Shown in the product table composed as follows:
Embodiment 2
0.4g Mo2C/AC catalyzer, 2.0g sweet oil and 30mL octane are added in the 100mL reactor, charge into hydrogen, initial hydrogen pressure 4.0MPa, open and stir and heating, 320 ℃ are reacted stopped reaction after 6 hours, to be cooled to room temperature, the filtering separation catalyzer obtains the diesel hydrocarbons of clear.With high performance liquid chromatography and gas-chromatography product is carried out detection by quantitative respectively, the transformation efficiency of raw material sweet oil can reach 100% as can be known, and the ultimate production of diesel hydrocarbons is 1.44g.

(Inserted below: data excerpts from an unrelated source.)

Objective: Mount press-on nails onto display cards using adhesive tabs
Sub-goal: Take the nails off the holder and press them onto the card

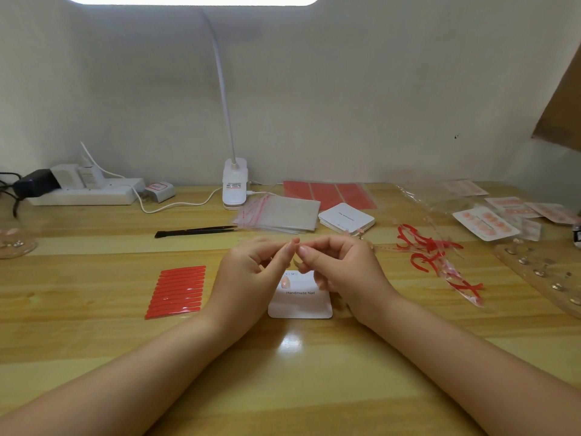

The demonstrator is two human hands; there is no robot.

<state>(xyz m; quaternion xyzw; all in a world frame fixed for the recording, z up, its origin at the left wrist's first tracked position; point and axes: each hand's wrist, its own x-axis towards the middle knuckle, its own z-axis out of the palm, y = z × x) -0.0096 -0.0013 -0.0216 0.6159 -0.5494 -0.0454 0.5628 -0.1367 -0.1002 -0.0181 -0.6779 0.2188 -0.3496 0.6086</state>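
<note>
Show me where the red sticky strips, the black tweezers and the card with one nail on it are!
red sticky strips [177, 292]: head view, middle of the sheet.
black tweezers [196, 231]: head view, mid-length of the arms.
card with one nail [300, 305]: head view, bare white lower half.

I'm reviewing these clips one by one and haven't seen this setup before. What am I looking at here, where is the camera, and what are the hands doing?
No machine here: a head-worn camera looks down at a person's bare hands over a wooden table. The left hand and right hand meet fingertip to fingertip, fingers curled, likely working something too small to make out. Below them lies a white display card with one pink nail mounted. Left of it sits a red adhesive strip sheet; behind are tweezers, clear bags and a clip lamp.
</note>
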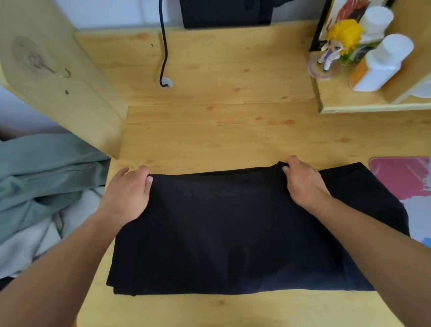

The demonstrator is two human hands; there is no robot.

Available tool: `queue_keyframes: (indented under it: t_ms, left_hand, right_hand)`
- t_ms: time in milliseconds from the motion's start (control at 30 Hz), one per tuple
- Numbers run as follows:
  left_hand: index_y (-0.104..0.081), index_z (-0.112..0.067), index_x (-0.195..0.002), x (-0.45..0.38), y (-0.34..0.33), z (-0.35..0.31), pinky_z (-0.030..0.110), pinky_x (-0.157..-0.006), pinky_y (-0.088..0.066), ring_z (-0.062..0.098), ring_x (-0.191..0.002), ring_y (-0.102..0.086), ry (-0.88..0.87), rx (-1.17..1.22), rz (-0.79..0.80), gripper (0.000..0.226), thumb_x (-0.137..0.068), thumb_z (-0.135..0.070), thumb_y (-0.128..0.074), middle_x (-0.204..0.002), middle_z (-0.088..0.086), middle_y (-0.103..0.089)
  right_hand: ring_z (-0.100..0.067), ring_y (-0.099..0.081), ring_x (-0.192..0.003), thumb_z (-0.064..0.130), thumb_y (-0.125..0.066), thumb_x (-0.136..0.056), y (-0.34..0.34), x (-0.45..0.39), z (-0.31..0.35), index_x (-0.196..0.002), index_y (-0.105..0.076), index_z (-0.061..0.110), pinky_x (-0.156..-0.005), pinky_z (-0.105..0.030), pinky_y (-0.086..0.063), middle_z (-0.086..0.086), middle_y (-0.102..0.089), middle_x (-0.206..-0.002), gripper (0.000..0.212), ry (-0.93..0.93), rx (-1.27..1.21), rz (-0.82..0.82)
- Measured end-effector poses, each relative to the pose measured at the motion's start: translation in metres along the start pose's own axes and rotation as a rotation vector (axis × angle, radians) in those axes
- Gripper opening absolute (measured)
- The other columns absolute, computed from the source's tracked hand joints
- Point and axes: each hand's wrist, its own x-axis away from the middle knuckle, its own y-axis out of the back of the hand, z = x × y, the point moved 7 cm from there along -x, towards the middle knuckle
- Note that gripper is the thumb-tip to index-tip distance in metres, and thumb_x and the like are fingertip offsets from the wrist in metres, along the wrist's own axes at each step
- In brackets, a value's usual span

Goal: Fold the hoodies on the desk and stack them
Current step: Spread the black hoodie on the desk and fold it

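A: Worktop [217,106], pale wood. Black hoodie [227,232] lies flat and folded on the near half, its near edge just inside the worktop's front edge, its right side touching a pink-and-white mat [423,198].

B: Open room?

A: Bare wood beyond the hoodie's far edge, back to a black box [225,2] at the wall and a cable [164,51] dropping into a port. Shelf [385,101] at far right holds white bottles [382,62] and a small figurine [339,42]. Wooden panel [47,68] stands at left; green and grey cloth [30,183] is heaped beside it, off the worktop's left edge.

B: Grips?

A: Left hand [128,193] pinches the far-left corner of the hoodie, fingers curled over the edge. Right hand [303,179] pinches the far edge toward the right, closed on a small raised fold.
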Motion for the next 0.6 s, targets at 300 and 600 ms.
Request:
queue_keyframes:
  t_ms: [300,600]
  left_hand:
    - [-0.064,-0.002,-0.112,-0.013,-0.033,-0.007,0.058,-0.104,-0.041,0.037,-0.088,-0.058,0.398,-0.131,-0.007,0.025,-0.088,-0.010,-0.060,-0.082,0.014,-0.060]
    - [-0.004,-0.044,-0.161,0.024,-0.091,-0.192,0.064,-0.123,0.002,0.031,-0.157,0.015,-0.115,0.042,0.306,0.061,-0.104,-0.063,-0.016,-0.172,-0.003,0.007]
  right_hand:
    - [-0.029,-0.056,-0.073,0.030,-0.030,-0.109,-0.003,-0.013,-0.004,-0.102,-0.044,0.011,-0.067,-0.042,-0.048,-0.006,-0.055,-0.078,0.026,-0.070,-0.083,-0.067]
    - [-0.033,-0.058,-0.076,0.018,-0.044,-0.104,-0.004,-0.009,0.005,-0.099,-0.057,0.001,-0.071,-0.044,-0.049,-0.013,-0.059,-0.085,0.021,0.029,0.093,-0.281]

Shown in the product table composed as follows:
Embodiment 3
0.25g Mo2C/AC catalyzer, 1.5g Semen Maydis oil and 25mL normal heptane are added in the 100mL reactor, charge into hydrogen, initial hydrogen pressure 2.5MPa, open and stir and heating, 290 ℃ are reacted stopped reaction after 8 hours, to be cooled to room temperature, the filtering separation catalyzer obtains the diesel hydrocarbons of clear.With high performance liquid chromatography and gas-chromatography product is carried out detection by quantitative respectively, the transformation efficiency of raw material Semen Maydis oil can reach 100% as can be known, and the ultimate production of diesel hydrocarbons is 1.00g.

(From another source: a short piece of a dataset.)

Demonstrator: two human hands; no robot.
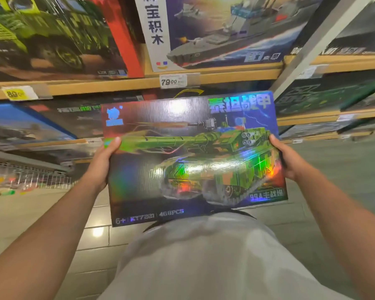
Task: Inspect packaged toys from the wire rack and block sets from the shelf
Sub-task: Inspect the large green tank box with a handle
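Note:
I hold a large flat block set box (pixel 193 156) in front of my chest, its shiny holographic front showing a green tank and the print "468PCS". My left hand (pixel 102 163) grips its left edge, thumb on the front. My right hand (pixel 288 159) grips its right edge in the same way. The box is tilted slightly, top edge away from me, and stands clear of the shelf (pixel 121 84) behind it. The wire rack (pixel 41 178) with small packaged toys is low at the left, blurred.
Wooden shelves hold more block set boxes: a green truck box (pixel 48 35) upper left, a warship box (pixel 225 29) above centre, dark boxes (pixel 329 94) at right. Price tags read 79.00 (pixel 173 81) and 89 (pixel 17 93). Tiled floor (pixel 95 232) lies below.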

Shown in the product table composed as follows:
Embodiment 4
0.2g Mo2C/AC catalyzer, 1.5g rapeseed oil and 15mL dodecane are added 100
In the mL reactor, charge into hydrogen, initial hydrogen pressure 3.5MPa opens and stirs and heating, and 300 ℃ of reactions stopped reaction after 4 hours is to be cooled to room temperature, and the filtering separation catalyzer obtains the diesel hydrocarbons of clear.With high performance liquid chromatography and gas-chromatography product is carried out detection by quantitative respectively, the transformation efficiency of raw material rapeseed oil can reach 98% as can be known, and the ultimate production of diesel hydrocarbons is 0.94g.
Shown in the product table composed as follows:
Embodiment 5
0.3g Mo2C/AC catalyzer, 2.0g soybean oil and 20mL n-Hexadecane are added in the 100mL reactor, charge into hydrogen, initial hydrogen pressure 4.0MPa, open and stir and heating, 310 ℃ are reacted stopped reaction after 7 hours, to be cooled to room temperature, the filtering separation catalyzer obtains the diesel hydrocarbons of clear.With high performance liquid chromatography and gas-chromatography product is carried out detection by quantitative respectively, the transformation efficiency of raw soybeans oil can reach 99% as can be known, and the ultimate production of diesel hydrocarbons is 1.34g.

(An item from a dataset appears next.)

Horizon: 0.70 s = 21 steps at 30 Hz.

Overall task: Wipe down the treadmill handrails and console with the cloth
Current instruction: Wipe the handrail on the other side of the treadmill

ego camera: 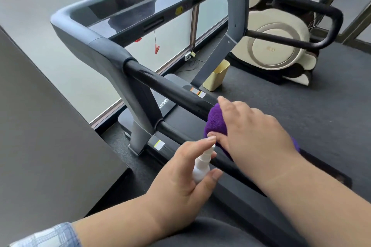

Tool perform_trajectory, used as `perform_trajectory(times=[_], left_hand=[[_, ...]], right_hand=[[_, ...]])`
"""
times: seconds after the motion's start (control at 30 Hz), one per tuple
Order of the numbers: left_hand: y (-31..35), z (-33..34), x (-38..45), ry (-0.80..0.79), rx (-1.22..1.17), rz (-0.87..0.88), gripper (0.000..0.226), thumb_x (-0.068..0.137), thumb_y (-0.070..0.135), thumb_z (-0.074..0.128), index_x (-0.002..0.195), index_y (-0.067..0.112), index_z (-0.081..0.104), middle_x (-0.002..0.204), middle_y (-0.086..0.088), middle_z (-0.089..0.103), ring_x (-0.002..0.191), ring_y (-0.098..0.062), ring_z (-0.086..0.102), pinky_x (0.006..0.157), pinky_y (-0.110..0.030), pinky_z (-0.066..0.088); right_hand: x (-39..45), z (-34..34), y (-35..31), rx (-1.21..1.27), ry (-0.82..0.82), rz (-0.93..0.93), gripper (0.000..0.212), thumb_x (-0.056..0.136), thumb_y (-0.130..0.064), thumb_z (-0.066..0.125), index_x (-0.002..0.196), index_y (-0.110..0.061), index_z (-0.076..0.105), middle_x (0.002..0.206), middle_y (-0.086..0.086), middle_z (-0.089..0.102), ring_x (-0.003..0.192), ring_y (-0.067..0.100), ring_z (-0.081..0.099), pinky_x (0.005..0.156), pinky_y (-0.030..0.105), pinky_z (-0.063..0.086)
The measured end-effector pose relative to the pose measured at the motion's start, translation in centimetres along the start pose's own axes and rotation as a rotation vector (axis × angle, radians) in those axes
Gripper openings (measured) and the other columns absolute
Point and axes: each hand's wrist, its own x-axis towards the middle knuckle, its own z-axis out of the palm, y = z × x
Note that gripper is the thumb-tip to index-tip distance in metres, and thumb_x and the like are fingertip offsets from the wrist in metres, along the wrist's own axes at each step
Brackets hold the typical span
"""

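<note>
A purple cloth [215,121] is wrapped over the near black handrail [170,88] of the treadmill. My right hand [251,132] grips the cloth around the rail, thumb at the cloth's lower edge. My left hand [186,178] holds a small white spray bottle [202,164], its index finger on the nozzle, pointed at the cloth. The glossy dark console [128,10] spans the top between the grey uprights. The far handrail [301,4] loops out at the upper right.
A black tabletop [40,126] fills the left side. A yellow bin [216,75] stands on the floor beyond the treadmill. A cream massage chair [277,46] sits at the right. A red safety clip [156,48] hangs under the console. Windows lie behind.
</note>
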Motion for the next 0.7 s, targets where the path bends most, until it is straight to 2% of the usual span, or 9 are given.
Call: perform_trajectory(times=[0.07, 0.2, 0.37, 0.47, 0.6, 0.7], left_hand=[[-0.7, -1.0, 1.0, -0.017, 0.005, 0.045, 0.046, 0.097, 0.030, 0.056, 0.139, 0.032, 0.035, 0.120, 0.008, 0.053, 0.107, -0.015, 0.061, 0.090, -0.027, 0.048], [-2.5, -3.4, 2.5, -0.020, -0.018, 0.088, 0.045, 0.097, 0.030, 0.056, 0.138, 0.029, 0.036, 0.114, 0.005, 0.053, 0.100, -0.024, 0.060, 0.088, -0.036, 0.050], [-5.2, -7.3, 4.0, 0.010, -0.054, 0.115, 0.049, 0.098, 0.028, 0.056, 0.142, 0.036, 0.035, 0.113, 0.001, 0.053, 0.094, -0.030, 0.059, 0.081, -0.047, 0.051], [-6.6, -9.9, 4.7, 0.018, -0.075, 0.124, 0.051, 0.098, 0.028, 0.055, 0.143, 0.039, 0.032, 0.104, -0.006, 0.055, 0.090, -0.029, 0.059, 0.079, -0.044, 0.051], [-8.3, -13.3, 5.8, 0.015, -0.106, 0.131, 0.049, 0.098, 0.029, 0.054, 0.142, 0.039, 0.033, 0.098, -0.002, 0.054, 0.086, -0.019, 0.056, 0.079, -0.030, 0.047], [-9.3, -14.8, 6.4, -0.007, -0.131, 0.147, 0.050, 0.098, 0.028, 0.054, 0.142, 0.038, 0.032, 0.100, -0.003, 0.054, 0.088, -0.019, 0.057, 0.080, -0.031, 0.048]], right_hand=[[1.8, -0.1, -1.9, -0.035, 0.018, -0.001, 0.086, 0.086, -0.068, 0.030, 0.153, -0.015, 0.032, 0.120, 0.009, 0.059, 0.088, 0.028, 0.063, 0.063, 0.039, 0.047], [5.3, -0.7, -5.2, -0.012, 0.019, -0.043, 0.085, 0.094, -0.069, 0.032, 0.157, -0.019, 0.003, 0.137, 0.008, 0.042, 0.112, 0.028, 0.054, 0.079, 0.040, 0.043], [9.3, -1.5, -8.8, 0.005, 0.022, -0.021, 0.084, 0.095, -0.069, 0.034, 0.156, -0.020, 0.004, 0.137, 0.010, 0.043, 0.114, 0.029, 0.053, 0.083, 0.041, 0.043], [12.1, -1.7, -11.5, 0.035, 0.032, -0.010, 0.085, 0.094, -0.069, 0.038, 0.156, -0.020, 0.007, 0.138, 0.010, 0.043, 0.116, 0.030, 0.052, 0.083, 0.042, 0.043], [15.9, -2.2, -14.9, 0.048, 0.032, 0.005, 0.080, 0.093, -0.068, 0.043, 0.151, -0.020, 0.016, 0.135, 0.011, 0.047, 0.116, 0.031, 0.054, 0.077, 0.041, 0.037], [16.9, -2.4, -15.8, 0.054, 0.020, 0.010, 0.077, 0.092, -0.069, 0.043, 0.149, -0.022, 0.020, 0.134, 0.009, 0.048, 0.115, 0.030, 0.054, 0.079, 0.042, 0.040]])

Shown in the product table composed as follows:
Above-described only is preferred implementation of the present invention; should be pointed out that for the heavy those of ordinary skill in present technique field, under the prerequisite that does not break away from core technology feature of the present invention; can also make some improvements and modifications, these improvements and modifications also should be considered as protection scope of the present invention.
Claims (9)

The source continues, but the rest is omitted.